= Exercise instructions =
Restate word for word the lines of the entries below, starting with the line that holds "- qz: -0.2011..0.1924" and ending with the line that holds "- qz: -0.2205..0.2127", and no others.

[Dataset excerpts]
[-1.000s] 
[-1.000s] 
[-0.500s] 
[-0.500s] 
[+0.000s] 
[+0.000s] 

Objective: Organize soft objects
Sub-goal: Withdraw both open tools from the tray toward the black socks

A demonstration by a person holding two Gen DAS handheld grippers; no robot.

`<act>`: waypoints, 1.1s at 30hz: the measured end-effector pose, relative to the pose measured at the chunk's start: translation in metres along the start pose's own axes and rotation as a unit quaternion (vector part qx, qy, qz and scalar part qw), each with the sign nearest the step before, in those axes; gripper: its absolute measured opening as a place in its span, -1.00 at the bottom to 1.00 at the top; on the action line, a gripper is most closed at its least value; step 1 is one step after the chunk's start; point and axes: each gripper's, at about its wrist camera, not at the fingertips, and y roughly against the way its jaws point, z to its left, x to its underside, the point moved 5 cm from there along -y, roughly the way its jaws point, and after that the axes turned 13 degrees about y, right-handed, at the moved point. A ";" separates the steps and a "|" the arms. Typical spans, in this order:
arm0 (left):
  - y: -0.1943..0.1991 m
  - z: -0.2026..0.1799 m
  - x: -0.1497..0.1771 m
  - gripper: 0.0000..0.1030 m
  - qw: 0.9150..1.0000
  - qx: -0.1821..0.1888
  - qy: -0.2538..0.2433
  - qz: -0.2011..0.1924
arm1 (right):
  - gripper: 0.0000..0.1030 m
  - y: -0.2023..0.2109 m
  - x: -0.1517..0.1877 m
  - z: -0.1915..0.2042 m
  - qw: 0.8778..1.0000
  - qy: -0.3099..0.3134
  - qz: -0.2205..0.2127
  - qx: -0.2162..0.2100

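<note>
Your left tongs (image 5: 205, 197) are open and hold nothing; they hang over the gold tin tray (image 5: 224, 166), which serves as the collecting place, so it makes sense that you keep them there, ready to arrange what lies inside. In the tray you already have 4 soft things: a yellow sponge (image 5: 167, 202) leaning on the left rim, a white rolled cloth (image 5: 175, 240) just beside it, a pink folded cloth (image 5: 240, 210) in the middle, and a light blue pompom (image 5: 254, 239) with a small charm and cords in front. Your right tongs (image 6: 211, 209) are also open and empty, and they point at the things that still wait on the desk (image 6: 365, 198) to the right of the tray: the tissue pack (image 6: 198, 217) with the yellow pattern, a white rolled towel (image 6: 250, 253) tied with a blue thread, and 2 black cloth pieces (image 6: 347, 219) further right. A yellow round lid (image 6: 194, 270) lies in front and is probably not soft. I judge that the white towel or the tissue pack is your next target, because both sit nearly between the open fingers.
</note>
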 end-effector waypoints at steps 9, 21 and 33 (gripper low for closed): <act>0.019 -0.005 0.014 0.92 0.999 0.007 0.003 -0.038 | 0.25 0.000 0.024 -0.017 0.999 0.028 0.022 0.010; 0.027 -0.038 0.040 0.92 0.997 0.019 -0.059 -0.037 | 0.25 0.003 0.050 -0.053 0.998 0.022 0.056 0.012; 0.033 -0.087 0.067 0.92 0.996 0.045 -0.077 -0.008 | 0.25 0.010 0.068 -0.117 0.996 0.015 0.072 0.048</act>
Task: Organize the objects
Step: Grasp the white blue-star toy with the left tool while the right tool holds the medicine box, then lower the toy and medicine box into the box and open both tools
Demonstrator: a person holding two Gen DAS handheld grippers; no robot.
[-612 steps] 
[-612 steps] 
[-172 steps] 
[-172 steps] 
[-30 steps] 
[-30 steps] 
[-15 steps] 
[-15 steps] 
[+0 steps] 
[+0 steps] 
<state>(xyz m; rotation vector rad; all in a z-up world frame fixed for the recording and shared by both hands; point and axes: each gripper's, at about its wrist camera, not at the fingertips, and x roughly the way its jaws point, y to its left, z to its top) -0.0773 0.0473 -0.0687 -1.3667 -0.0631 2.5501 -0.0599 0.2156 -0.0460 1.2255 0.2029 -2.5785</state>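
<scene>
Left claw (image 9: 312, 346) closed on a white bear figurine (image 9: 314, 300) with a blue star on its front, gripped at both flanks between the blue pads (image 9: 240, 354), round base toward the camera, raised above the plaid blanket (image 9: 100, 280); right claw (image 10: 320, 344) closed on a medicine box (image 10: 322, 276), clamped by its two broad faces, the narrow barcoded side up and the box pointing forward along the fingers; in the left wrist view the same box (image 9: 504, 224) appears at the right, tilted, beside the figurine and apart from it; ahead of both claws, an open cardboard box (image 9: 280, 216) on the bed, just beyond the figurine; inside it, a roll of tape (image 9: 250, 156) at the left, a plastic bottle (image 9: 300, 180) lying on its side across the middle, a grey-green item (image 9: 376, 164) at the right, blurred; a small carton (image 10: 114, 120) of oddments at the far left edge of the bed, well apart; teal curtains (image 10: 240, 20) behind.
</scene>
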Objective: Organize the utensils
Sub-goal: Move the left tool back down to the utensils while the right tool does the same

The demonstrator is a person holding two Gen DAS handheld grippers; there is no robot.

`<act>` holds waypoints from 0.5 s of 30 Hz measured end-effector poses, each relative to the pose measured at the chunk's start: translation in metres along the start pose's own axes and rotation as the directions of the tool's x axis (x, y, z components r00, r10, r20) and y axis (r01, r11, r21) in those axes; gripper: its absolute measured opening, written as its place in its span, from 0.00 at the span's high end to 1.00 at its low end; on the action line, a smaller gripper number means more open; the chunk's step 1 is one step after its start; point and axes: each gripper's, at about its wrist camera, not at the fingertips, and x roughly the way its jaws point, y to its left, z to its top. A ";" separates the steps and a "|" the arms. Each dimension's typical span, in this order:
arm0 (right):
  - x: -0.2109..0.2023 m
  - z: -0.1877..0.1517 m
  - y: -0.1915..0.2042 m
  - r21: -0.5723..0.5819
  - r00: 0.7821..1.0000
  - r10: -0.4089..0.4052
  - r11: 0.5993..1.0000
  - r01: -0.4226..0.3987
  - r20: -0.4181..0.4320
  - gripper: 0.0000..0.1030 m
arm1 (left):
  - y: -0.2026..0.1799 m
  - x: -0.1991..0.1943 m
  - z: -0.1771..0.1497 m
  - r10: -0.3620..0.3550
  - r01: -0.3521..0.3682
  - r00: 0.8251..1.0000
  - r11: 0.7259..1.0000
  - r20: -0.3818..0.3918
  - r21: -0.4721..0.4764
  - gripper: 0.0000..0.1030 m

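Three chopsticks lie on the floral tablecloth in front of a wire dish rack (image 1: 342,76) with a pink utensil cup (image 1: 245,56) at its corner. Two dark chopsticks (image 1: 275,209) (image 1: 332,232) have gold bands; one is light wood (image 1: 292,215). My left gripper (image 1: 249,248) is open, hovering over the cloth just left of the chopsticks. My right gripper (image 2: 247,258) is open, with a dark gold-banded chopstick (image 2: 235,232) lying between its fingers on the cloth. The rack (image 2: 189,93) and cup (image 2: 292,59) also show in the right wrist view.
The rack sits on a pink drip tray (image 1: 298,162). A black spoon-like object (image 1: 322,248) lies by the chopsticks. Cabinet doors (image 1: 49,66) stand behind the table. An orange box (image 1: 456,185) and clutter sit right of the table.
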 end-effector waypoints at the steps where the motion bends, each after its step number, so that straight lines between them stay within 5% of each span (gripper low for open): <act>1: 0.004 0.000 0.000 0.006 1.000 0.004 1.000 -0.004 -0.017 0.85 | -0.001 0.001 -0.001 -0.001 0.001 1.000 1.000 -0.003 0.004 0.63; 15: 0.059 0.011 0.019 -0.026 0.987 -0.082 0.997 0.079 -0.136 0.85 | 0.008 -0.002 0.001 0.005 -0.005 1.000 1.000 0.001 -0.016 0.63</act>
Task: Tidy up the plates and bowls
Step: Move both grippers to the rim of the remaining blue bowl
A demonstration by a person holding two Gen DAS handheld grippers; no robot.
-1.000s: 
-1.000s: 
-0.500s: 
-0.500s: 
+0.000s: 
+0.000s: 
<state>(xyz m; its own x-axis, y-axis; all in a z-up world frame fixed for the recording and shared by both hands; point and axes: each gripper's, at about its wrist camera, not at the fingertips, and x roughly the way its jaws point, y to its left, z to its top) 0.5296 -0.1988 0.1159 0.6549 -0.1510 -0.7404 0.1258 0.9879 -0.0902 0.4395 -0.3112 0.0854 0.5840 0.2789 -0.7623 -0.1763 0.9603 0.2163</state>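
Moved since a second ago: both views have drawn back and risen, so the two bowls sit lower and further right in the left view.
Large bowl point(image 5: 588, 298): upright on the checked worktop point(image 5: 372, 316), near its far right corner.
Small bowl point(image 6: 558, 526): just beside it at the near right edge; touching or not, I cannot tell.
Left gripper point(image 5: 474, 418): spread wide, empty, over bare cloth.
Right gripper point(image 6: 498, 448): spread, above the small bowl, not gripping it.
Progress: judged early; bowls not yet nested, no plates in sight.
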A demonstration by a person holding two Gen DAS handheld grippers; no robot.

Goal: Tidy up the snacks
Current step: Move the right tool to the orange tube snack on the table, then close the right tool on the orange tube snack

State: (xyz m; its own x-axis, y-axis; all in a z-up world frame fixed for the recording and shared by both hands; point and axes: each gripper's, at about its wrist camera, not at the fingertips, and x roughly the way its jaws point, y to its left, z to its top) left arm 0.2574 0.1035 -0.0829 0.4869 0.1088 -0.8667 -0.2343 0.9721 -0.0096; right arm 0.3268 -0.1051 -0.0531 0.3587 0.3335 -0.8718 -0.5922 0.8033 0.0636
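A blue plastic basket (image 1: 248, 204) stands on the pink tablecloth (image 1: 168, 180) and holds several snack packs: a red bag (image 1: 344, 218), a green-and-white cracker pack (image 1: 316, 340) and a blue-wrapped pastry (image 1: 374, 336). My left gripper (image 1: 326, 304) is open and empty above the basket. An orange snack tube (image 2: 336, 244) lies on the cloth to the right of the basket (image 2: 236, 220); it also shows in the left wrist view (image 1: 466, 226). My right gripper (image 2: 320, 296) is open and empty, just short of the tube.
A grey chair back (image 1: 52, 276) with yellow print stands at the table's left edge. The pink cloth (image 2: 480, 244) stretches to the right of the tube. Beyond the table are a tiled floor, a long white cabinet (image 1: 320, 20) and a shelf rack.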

= The completed task =
  - qz: -0.2011..0.1924
arm1 (right):
  - gripper: 0.0000..0.1030 m
  - y: -0.2023..0.2109 m
  - x: -0.1517..0.1877 m
  - z: -0.1915..0.2042 m
  - qw: 0.8778..1.0000
  - qy: -0.3099..0.3134
  - qz: -0.2205..0.2127

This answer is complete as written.